Take the material below and reproduce, word for word, only the lines from the line with "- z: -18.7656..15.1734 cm" through the line with "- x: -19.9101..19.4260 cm".
===== Available data
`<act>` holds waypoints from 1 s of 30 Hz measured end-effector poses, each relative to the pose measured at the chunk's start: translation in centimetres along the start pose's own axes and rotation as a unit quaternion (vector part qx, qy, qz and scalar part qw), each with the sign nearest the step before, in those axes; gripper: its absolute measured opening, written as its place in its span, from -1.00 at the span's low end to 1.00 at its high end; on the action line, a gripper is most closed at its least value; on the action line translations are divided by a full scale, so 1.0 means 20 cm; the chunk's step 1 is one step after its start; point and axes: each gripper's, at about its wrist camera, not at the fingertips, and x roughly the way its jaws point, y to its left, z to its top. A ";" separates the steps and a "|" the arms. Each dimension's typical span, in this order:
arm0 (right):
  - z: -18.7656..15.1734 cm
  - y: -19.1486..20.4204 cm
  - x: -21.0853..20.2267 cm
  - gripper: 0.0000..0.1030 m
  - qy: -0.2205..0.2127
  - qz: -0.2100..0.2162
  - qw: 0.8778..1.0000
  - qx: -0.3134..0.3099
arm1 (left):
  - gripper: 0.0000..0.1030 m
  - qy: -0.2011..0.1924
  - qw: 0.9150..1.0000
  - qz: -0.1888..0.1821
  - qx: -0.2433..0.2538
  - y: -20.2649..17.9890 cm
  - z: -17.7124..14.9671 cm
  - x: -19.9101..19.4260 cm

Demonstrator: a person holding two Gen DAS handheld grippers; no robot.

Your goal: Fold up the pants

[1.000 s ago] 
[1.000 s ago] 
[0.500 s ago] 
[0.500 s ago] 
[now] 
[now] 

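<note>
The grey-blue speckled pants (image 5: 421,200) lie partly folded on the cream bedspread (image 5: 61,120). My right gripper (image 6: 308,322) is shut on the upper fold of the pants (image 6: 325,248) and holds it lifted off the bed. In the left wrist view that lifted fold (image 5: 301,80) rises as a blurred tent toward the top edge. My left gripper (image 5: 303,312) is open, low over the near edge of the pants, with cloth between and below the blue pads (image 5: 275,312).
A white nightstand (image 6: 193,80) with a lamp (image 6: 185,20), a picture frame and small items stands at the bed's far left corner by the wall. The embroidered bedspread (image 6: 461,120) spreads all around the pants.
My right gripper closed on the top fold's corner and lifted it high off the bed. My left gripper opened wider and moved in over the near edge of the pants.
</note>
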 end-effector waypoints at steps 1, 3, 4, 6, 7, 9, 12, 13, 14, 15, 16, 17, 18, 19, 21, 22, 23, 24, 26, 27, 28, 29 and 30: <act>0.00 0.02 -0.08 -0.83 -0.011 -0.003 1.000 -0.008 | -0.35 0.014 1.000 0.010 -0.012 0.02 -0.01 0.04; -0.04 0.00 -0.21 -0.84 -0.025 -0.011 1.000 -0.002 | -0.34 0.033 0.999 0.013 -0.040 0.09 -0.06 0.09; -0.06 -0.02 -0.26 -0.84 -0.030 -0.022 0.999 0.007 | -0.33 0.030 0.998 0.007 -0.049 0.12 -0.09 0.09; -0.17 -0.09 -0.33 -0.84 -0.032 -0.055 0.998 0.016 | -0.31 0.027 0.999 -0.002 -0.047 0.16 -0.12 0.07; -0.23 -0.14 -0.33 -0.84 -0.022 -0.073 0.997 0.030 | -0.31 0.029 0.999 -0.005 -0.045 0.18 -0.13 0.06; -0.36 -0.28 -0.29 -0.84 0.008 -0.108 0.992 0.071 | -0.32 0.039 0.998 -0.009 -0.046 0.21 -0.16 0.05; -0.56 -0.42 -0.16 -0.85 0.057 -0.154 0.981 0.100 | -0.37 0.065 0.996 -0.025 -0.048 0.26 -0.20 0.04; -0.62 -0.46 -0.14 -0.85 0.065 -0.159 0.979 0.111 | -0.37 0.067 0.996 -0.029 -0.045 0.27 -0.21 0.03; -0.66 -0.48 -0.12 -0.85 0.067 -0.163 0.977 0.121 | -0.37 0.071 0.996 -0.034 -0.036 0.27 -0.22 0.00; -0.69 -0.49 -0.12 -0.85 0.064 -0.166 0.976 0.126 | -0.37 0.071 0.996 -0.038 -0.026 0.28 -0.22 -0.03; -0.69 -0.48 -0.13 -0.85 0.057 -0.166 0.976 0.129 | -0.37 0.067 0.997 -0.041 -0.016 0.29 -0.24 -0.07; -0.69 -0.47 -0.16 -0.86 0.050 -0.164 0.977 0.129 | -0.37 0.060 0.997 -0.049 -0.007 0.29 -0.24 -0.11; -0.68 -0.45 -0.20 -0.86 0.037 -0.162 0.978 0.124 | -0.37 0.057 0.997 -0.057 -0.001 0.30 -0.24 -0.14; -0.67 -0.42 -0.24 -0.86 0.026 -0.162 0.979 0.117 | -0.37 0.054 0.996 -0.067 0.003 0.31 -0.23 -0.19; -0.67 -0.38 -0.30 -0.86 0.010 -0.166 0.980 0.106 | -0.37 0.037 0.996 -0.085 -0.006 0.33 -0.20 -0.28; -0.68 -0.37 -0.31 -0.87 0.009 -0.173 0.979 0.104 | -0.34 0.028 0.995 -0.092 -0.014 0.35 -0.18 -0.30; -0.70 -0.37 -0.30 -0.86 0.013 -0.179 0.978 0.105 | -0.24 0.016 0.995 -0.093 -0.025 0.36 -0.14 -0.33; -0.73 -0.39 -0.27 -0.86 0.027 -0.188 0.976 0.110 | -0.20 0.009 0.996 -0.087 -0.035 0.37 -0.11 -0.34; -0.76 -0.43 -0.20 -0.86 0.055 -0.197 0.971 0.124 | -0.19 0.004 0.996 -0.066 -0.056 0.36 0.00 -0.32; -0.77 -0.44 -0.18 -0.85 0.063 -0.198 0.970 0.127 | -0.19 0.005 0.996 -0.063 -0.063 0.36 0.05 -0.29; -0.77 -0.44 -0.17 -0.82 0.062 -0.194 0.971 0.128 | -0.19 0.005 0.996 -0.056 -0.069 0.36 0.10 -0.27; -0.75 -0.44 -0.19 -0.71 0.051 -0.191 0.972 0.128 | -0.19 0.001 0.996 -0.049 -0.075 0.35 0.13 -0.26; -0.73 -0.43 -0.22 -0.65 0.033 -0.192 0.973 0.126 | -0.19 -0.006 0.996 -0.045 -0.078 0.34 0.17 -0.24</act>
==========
§ Solution to the exercise
  - z: -18.7656..15.1734 cm
  - y: -19.1486..20.4204 cm
  - x: -21.0853..20.2267 cm
  - gripper: 0.0000..0.1030 m
  - qy: -0.2205..0.2127
  - qz: -0.2100..0.2162
  - qw: 0.8778..1.0000
  - qx: -0.3134..0.3099
arm1 (left):
  - gripper: 0.0000..0.1030 m
  - qy: -0.2011..0.1924
  - qw: 0.9150..1.0000
  - qz: -0.1888..0.1821
  - qx: -0.2433..0.2538
  - y: -20.2649..17.9890 cm
  - z: -17.7124..14.9671 cm
  - x: -19.9101..19.4260 cm

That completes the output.